Over the years, SNK has been responsible for numerous classic 2D fighting games, released on both their MVS arcade machine and their home console version of the MVS, the AES. Some of the best known of these games have been from the King of Fighters series and the Samurai Showdown series. SNK’s latest XBox offering is a direct port of last year’s SVC: SNK vs. Capcom Chaos, but with XBox Live support. When SNK first announced that they would be making their own version of Capcom’s Capcom vs. SNK series, there was much hype and fanfare. One would think that this proposition simply couldn’t fail, especially with SNK being one of the king’s of the 2D fighting genre. However, the resulting effort not only shows the age of the 15-year old NeoGeo hardware, it also falls short of many of the other 2D fighters readily available to gamers today.
The roster of SVC: Chaos includes a total of 36 characters from key franchises, such as King of Fighters and Fatal Fury from SNK’s side, and Street Fighter and Darkstalkers on the Capcom side. There’s even Zero from the Megaman games – indeed a strange yet interesting addition. The line-up of characters is strong and many favorites are back, such as Ken, Ryu, Terry, Akuma, and Iori. Most characters can be immediately chosen from the outset. However, there are also two unlockable characters: Athena and Red Arremer. Those fighters that can’t be seen on the main screen can be chosen by pressing the right trigger over certain characters, which will replace that character’s picture with the hidden one. While it is cool that most of the game’s characters can be chosen from the start, it would’ve been nice to have a little bit more to unlock for the sake of replay value.
The controls are laid out in the typical SNK style of four buttons (strong punch, strong kick, light punch, light kick), instead of Capcom’s six attack buttons. Both the analog and the digital pad can be used to move your chosen character. Double tapping forward or backward will cause your character to hop forward or back – called a Front Grand Step, or Back Step, respectively. Other moves include; Provoking, which is done with the left trigger; Guard Cancel Front Step, which is done with the right trigger; Forward Body Slams and a Fall-breaker; which can both be executed with the white button; and last but not least, Backward Body Slams and Guard Cancel Attacks with the black button.

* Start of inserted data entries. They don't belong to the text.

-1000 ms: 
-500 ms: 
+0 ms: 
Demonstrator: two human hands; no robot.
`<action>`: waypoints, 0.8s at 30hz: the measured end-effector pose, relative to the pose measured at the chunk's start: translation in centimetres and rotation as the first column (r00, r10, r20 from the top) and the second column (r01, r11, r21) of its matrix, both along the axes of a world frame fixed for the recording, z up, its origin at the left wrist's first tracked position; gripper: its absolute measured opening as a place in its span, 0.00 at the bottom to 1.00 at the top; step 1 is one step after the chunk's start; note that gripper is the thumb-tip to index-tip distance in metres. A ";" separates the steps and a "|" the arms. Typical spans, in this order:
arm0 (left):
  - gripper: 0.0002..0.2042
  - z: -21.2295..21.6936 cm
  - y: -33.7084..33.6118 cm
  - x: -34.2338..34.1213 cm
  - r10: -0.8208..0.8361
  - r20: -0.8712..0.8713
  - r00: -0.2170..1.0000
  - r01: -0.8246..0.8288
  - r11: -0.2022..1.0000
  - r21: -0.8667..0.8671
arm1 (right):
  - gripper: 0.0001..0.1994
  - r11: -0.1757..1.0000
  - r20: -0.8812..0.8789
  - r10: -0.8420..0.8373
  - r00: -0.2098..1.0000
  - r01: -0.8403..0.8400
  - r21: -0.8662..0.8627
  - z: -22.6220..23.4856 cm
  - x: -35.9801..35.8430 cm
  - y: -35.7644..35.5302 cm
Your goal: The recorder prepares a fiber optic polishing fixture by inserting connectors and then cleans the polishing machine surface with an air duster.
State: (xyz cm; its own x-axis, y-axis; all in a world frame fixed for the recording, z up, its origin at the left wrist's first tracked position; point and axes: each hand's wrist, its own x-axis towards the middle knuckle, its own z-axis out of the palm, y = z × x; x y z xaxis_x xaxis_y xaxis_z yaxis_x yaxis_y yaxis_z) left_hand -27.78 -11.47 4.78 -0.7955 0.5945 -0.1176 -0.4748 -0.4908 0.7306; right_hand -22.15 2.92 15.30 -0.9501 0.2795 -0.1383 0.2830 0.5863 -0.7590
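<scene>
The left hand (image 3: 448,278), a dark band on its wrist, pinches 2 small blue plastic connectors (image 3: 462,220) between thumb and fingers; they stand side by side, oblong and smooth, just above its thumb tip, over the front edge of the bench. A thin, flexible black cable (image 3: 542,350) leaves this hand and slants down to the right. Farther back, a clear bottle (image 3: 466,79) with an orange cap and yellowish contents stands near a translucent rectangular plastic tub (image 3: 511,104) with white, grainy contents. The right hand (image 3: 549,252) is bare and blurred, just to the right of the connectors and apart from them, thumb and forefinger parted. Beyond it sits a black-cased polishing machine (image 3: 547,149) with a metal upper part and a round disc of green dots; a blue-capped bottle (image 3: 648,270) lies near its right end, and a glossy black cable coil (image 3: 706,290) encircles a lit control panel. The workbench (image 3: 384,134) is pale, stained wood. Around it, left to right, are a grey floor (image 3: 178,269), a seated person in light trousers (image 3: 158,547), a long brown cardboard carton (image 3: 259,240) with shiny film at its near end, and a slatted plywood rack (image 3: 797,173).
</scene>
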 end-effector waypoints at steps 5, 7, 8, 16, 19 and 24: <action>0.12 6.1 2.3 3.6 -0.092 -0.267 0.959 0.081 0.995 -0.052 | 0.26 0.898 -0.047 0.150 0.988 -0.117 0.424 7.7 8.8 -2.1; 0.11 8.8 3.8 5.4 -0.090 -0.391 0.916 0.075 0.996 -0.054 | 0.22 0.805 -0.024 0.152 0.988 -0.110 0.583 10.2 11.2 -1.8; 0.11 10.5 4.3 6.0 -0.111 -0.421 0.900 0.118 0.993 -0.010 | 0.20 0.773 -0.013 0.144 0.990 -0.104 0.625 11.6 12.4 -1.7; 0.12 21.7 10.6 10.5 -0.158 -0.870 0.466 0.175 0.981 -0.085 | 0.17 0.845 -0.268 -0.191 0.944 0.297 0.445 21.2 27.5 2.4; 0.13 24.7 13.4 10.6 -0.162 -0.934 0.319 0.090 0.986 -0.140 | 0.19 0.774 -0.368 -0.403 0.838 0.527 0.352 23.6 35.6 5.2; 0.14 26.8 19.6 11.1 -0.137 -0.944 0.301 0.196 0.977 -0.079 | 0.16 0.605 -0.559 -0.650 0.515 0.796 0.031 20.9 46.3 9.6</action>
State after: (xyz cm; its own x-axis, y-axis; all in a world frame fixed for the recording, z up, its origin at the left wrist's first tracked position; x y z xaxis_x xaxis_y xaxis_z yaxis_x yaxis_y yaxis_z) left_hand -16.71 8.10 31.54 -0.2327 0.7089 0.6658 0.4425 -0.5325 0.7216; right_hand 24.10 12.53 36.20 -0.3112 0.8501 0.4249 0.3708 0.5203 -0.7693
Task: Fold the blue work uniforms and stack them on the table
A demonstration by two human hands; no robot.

The battles are fairly typical for a 2D fighter and have a distinctly ?no-frills’ approach. There are no groove selects or parries, nor are there are any support fighters that jump out and perform attacks. The story, or what little there is, unfolds at the beginning of each battle through storyboards featuring the opposing fighters’ faces and a subsequent exchange of cheesily confrontational dialogue. As fighters hit each another, their respective power gauges at the bottom of the screen begin to fill (from level 0 to a maximum level 3). At the maximum level, the gauge remains full for only a few seconds before going back down to level two. When the power gauge reaches one of these levels, a Super Special Move can be performed, which inflicts considerably more damage than a regular attack. There is even an Exceed Attack, which can be carried out if your life gauge falls to half or less. This move practically kills an opponent if executed correctly, but it needs to be used wisely as it can only be called upon once during a battle. There is also a Guard Crusher gauge’ that keeps track of how much longer a fighter can keep up their guard against attacks. One interesting thing to note is that the characters’ lifelines consist of two separate levels each round; a yellow one then one red, until the character is dead. With SVC: Chaos, it’s just mainly basic 2D fighter features that most gamers will be all too familiar with.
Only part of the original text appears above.